Hey, great idea! Now the company owns it
An age of mobile workers causes businesses to toughen up onintellectual- property rights
It was a great moment for futurist and consultant Tom Conger. He got the inspiration for two new data-gathering methods he knew could help businesses prepare for the future.
He decided he would spend the rest of his career making those ideas work.
The wrinkle: He was an employee of an Alexandria, Va.-based management consultancy - which meant that the ideas were not actually his.
"The rule is that if an employee does something while working for their employer, and it's relating to their job ... the employer is paying for that person's creative abilities, and that thing essentially belongs to the employer," says Nancy Vollersten, partner in Lindquist and Vennums, an employment-law firm in Minneapolis.
But Mr. Conger couldn't accept the idea of leaving his research methods behind, if he ever decided to leave his job. So he asked his employer for ownership.
It was a bold and unusual request. And it did not go over well at first. But then came some progress. Conger now plans to set up shop on his own, develop his ideas on his own dime - and work with his soon-to-be ex-employer on a contract basis.
Experts say using ideas developed on the job for your own business (or another employer) is a risky business. Companies have begun staking a more serious claim to their intellectual property, says Ray Bennett, senior member of technical staff at Chicago-based Ameritech. He's designed technical products for more than 20 years.
When he first started out, "you just assumed that many of the tools and other things that you developed on the job were yours and you'd be able to move it with you from job to job," he says. But thanks to the knowledge-based economy, a more mobile work force, and a trend toward short-term-contract workers, employees no longer have the luxury of casually moving information from one job to the next.
Some 74 percent of organizations today rely on "alternative" workers. And these temporary employees are increasingly taking over high-level and strategic work, according to a 1999 survey conducted by the Society of Human Resource Management (SHRM), in Alexandria, Va.
Proprietary information sits at the top of the list of things to leave behind when you leave your job. (Marketing strategies, client lists, price lists all fall under this category.) No written agreement is required. The law says employees may never reveal or utilize trade secrets or proprietary information, says Bernard Bonn, managing partner at Dechert, Price and Rhoads in Boston.

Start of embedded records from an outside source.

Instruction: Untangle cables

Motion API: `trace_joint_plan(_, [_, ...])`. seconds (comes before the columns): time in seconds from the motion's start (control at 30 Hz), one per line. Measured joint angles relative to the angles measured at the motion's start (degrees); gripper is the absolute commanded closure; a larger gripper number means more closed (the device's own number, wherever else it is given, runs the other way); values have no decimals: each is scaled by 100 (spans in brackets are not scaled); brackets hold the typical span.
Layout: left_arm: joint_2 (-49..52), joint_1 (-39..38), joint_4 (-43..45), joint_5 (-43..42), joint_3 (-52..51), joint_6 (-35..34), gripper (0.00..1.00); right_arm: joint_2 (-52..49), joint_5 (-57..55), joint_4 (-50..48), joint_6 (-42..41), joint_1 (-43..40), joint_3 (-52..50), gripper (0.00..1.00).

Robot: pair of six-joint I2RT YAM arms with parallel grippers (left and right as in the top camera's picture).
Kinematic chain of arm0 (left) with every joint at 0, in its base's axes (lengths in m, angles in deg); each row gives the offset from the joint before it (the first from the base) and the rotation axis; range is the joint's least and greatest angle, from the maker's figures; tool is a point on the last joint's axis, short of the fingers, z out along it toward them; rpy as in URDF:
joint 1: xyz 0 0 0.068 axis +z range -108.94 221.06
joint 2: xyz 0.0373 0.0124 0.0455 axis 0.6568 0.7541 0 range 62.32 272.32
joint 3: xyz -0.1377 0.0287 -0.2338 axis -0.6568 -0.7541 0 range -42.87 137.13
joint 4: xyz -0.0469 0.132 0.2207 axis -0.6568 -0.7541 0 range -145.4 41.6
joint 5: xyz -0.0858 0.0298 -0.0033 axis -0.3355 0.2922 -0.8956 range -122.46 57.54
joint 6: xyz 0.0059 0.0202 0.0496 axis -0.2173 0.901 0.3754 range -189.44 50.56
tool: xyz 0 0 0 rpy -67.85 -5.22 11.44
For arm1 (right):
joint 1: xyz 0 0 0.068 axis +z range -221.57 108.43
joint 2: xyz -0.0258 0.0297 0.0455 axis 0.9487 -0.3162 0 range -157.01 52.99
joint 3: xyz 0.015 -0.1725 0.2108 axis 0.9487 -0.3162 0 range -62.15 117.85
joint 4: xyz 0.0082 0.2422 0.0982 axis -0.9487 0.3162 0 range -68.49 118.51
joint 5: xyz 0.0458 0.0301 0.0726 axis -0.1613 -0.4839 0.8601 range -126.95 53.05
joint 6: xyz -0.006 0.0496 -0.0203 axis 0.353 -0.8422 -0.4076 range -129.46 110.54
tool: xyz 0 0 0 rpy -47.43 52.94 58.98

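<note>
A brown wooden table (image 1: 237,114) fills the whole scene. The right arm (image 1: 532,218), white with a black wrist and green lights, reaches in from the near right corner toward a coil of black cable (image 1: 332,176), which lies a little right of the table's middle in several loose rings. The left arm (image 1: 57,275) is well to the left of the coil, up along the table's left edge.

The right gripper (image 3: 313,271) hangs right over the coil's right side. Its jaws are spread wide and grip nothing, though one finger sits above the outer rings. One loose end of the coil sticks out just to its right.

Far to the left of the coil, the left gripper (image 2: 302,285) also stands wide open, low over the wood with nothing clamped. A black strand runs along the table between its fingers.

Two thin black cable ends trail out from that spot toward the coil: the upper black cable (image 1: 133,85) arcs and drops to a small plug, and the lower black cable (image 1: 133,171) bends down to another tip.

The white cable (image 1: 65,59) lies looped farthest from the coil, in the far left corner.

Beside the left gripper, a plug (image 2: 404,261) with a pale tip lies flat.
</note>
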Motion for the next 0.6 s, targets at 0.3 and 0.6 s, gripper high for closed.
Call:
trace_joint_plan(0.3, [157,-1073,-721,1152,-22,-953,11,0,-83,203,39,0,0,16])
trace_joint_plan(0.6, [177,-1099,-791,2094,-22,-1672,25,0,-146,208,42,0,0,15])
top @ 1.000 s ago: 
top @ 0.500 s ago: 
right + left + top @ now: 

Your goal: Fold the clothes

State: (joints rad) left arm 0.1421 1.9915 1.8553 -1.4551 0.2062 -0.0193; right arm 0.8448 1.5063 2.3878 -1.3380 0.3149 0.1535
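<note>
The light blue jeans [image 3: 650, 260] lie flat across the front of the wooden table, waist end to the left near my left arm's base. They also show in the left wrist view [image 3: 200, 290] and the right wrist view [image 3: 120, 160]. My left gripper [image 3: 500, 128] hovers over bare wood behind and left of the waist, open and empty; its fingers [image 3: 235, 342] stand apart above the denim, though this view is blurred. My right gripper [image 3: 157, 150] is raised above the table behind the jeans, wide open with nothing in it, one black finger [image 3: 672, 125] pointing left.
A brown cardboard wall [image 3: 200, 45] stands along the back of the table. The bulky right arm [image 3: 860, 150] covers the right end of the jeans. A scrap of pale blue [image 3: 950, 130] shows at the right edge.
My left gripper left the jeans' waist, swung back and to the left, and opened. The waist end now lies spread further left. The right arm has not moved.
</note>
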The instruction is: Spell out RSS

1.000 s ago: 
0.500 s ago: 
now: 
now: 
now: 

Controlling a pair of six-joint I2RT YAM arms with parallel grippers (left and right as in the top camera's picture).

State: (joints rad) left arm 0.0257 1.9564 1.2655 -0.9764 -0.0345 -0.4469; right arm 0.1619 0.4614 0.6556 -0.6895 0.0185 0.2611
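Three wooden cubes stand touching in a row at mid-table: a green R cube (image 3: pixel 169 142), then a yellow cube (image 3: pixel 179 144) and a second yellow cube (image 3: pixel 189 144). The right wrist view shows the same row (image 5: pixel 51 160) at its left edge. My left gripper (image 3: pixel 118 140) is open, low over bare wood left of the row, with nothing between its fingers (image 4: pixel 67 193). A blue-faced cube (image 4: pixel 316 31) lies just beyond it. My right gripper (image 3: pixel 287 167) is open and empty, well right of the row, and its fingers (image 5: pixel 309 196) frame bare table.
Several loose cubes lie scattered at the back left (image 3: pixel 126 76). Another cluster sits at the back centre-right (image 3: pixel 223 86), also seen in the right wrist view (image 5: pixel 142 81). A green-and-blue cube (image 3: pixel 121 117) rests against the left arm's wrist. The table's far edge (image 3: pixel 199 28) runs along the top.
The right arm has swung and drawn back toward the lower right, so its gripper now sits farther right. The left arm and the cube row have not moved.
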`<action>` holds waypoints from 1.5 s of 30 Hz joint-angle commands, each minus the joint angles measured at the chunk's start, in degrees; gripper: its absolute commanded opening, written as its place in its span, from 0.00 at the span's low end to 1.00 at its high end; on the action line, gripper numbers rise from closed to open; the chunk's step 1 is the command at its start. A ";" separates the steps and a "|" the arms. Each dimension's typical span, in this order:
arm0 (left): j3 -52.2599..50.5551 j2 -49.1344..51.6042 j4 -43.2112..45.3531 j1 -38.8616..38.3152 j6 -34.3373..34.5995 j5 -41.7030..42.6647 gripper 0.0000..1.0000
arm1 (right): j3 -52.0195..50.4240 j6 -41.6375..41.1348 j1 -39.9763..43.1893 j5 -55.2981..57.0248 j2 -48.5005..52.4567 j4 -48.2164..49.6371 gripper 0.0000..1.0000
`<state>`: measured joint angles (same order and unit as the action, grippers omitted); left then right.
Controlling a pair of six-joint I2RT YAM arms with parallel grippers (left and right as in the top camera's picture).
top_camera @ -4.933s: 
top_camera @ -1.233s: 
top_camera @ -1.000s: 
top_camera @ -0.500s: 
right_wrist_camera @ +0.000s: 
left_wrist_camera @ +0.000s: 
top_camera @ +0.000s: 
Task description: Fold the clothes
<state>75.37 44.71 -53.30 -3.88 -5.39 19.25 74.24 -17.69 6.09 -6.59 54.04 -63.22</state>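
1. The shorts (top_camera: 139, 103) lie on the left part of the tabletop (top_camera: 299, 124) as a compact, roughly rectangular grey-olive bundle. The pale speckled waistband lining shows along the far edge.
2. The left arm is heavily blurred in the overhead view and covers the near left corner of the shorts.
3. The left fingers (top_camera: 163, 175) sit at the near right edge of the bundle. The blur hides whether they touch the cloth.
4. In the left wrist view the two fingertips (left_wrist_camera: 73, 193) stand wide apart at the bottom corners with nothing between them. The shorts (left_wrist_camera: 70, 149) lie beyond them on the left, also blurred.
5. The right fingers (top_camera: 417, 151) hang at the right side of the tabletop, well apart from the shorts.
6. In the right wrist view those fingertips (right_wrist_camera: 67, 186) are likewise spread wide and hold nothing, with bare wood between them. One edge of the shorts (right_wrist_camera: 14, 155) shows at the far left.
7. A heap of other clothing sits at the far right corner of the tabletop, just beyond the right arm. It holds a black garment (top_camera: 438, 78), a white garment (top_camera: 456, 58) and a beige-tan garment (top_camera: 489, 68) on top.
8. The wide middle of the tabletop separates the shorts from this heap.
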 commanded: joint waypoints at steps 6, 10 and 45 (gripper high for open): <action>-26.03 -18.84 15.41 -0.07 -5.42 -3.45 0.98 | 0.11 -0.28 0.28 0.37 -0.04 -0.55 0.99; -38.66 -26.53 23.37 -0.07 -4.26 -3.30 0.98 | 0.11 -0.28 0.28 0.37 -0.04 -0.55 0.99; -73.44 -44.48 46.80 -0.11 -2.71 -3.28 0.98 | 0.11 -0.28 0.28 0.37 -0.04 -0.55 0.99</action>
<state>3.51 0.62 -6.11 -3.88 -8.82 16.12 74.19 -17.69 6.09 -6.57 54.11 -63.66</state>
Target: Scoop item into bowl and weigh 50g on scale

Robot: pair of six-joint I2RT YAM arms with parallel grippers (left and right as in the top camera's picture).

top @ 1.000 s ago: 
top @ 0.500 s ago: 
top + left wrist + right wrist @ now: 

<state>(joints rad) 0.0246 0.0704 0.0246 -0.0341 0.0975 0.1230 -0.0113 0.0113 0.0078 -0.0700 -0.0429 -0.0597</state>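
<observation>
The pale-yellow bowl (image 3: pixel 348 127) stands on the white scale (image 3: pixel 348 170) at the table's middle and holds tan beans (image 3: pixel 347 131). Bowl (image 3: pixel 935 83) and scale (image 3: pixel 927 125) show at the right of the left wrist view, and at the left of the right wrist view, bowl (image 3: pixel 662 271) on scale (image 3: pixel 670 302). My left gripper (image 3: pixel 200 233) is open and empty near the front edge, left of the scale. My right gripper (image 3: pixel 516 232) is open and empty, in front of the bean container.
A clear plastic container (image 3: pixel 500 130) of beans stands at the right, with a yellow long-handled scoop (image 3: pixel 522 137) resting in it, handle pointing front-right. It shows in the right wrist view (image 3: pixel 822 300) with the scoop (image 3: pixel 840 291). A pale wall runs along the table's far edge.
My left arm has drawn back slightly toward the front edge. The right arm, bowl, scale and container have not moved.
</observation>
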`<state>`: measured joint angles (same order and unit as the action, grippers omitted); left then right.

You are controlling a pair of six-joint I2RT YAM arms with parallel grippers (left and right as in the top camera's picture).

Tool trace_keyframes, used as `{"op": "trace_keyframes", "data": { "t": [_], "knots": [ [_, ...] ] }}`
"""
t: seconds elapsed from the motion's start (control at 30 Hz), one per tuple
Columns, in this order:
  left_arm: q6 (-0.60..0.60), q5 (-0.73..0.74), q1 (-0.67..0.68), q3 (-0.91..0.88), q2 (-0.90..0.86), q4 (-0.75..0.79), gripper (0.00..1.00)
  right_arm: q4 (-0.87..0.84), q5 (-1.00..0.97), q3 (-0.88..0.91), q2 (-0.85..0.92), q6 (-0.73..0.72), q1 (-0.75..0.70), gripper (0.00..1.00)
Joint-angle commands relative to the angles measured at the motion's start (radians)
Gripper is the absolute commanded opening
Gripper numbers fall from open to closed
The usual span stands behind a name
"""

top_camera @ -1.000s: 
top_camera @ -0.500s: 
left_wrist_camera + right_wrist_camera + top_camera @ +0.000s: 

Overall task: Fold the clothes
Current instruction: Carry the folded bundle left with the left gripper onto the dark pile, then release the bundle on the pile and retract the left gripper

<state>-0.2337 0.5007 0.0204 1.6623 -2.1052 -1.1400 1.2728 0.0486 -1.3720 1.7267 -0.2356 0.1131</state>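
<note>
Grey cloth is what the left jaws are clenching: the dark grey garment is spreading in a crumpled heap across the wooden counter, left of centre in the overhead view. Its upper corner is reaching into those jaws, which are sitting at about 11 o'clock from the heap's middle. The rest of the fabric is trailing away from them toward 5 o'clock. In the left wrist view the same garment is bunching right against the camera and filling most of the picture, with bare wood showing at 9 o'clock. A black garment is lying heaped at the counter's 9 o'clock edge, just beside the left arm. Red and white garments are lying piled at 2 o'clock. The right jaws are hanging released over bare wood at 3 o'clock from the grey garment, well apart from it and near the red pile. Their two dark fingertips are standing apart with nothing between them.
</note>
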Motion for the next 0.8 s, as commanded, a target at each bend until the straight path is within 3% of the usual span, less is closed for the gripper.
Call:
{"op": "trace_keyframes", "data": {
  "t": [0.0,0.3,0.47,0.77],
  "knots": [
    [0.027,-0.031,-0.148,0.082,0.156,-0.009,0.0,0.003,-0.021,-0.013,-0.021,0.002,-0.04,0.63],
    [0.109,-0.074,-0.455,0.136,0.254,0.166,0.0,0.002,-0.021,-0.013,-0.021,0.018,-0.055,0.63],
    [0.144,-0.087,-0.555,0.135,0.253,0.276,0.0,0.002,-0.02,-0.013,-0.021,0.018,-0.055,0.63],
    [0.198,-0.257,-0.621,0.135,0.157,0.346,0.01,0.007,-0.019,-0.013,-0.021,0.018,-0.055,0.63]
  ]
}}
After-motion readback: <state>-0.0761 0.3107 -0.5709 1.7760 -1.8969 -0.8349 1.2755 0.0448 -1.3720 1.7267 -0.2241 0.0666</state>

A company also has the right to own and protect "future trade secrets" - those still inside the heads of their employees. Any ideas, plan, or strategy that you cook up on the job, and that is in any way related to the company's line of work, are the property of your employer.
An increasing number of companies are protecting themselves through the use of confidentiality and noncompetition agreements. These restrict an employee from working for themselves or a competitor, in a given geographic area, for a given period of time.
Noncompete agreements are also used outside of traditional employment, says Alexis Driscoll, the principal of Outpoint Consulting, a brainstorming company in Palatine, Ill. She has a colleague with whom she would like to collaborate. But "he's asked me for a ferocious noncompete that is phenomenally restrictive," she says.
For example, the agreement implies that if they do a small project together for IBM in the Chicago area, she won't be able to sell a project to IBM in China.
If they're "reasonably" drawn, noncompetes do hold up in court, say both Ms. Vollersten and Mr. Bonn.
"You can't ban someone from competing with you for all time in the entire world," Vollersten says. But even if the contract is ultimately struck down in court, a judge can order you to temporarily stop work until the matter is resolved.
Bonn suggests prospective employees run a noncompete agreement by an attorney and negotiate hard on the terms. And while Conger didn't have to sign a noncompete, he agrees with Bonn.
"These contracts can close the door on what possibilities you can even explore in the future," he says.